=== Exercise details ===
Look through the data that follows and copy each line with the string "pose".

[Start of Attachment]

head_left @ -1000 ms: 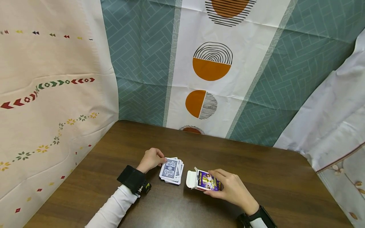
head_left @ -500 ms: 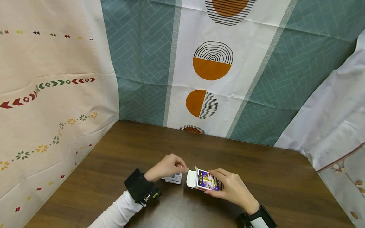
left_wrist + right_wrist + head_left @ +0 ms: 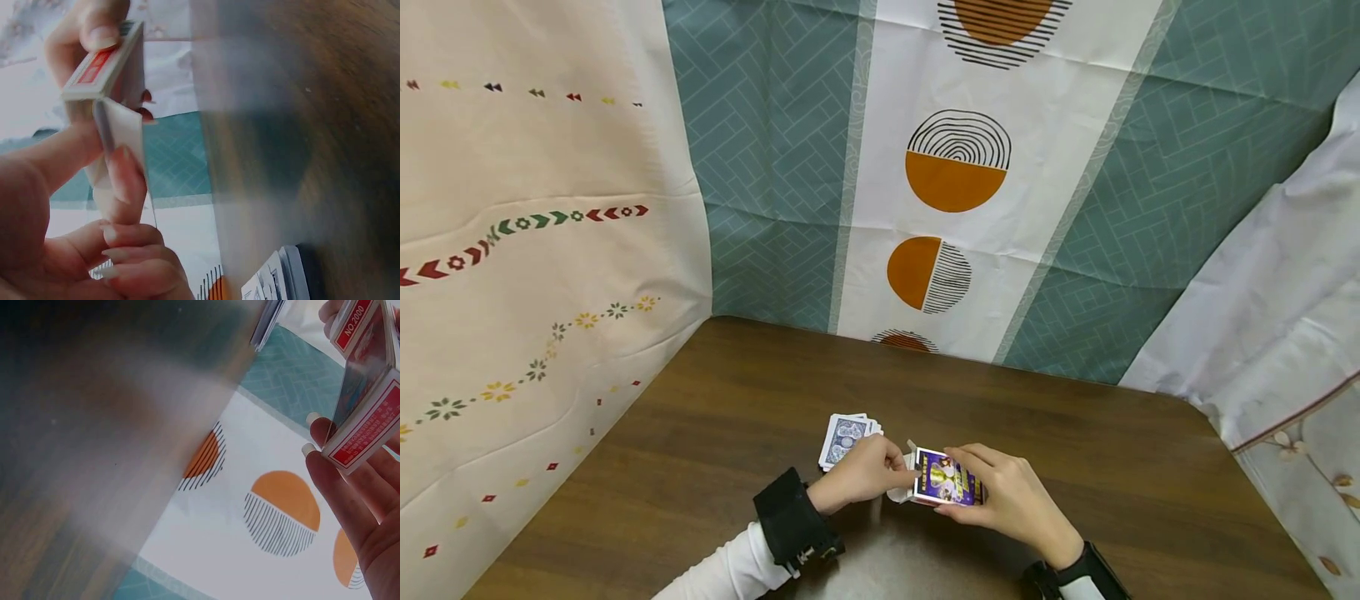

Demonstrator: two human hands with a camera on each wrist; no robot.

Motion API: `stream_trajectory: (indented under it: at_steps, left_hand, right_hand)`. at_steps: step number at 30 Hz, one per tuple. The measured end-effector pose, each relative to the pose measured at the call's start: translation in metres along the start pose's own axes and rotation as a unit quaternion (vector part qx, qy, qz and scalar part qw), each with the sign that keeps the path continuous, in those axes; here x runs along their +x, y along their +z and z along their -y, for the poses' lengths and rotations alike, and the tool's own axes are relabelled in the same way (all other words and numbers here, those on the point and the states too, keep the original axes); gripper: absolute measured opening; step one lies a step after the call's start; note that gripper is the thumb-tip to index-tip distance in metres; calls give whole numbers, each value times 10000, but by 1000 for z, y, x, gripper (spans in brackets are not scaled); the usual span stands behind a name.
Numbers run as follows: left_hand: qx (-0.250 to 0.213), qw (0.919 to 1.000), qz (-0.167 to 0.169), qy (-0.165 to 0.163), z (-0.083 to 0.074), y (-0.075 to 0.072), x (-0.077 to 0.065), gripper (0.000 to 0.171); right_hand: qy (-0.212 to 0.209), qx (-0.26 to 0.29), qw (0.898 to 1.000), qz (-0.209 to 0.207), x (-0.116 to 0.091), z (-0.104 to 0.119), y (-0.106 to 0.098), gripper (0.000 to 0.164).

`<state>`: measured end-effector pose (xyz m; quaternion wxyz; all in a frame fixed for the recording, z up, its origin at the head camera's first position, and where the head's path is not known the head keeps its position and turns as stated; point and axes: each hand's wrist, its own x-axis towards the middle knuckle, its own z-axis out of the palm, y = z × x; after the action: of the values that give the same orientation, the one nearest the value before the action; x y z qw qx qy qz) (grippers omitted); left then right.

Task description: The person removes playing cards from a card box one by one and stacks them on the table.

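Observation:
In the head view my right hand [image 3: 1018, 500] grips a purple playing card box [image 3: 946, 478] just above the table, its end facing left. Across that end, my left hand [image 3: 868, 473] has its thumb and index finger at the mouth of the box. The left wrist view shows the white end flap [image 3: 128, 128] pinched between them, the other fingers curled. Red labels mark the box [image 3: 369, 437] in the right wrist view, with right-hand fingers along its side. A loose stack of blue-backed playing cards [image 3: 844, 437] lies left of the box, partly covered by my left hand.
The brown wooden table [image 3: 1075, 433] extends around both hands. A teal and white patterned cloth [image 3: 775, 167] hangs along its back edge. Pale cloths hang at the left and right sides.
My left hand has left the card stack and moved right and nearer me to the open end of the box, taking hold of its flap. The right hand and box have barely moved.

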<state>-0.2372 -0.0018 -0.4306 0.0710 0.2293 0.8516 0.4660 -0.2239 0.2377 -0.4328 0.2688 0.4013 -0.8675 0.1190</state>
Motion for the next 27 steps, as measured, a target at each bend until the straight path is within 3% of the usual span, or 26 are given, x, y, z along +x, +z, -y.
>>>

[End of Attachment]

=== Expected output ===
Motion API: `stream_trajectory: (indented under it: at_steps, left_hand, right_hand)`. at_steps: step number at 30 Hz, one per tuple. The measured end-effector pose, each relative to the pose measured at the call's start: translation in metres along the start pose's own axes and rotation as a unit quaternion (vector part qx, qy, qz and scalar part qw), each with the sign that keeps the path continuous, in those axes; here x runs along their +x, y along their +z and z along their -y, for the poses' lengths and rotations alike, and the tool's own axes are relabelled in the same way (all other words and numbers here, those on the point and the states too, keep the original axes); gripper: absolute measured opening; step one lies a step after the call's start; note that gripper is the thumb-tip to index-tip distance in metres; calls give whole numbers, each value times 10000, but by 1000 for z, y, x, gripper (spans in brackets are not scaled); the usual span stands behind a name.
`<state>`: measured end-effector pose (xyz m; quaternion wxyz; all in a frame fixed for the recording, z up, its origin at the head camera's first position, and where the head's path is not known the head keeps its position and turns as stated; point and axes: each hand's wrist, its own x-axis towards the middle knuckle, its own z-axis out of the palm, y = z × x; after the action: of the values that give the same orientation, the one nearest the value before the action; x y z qw qx qy qz) (grippers omitted); left then right.

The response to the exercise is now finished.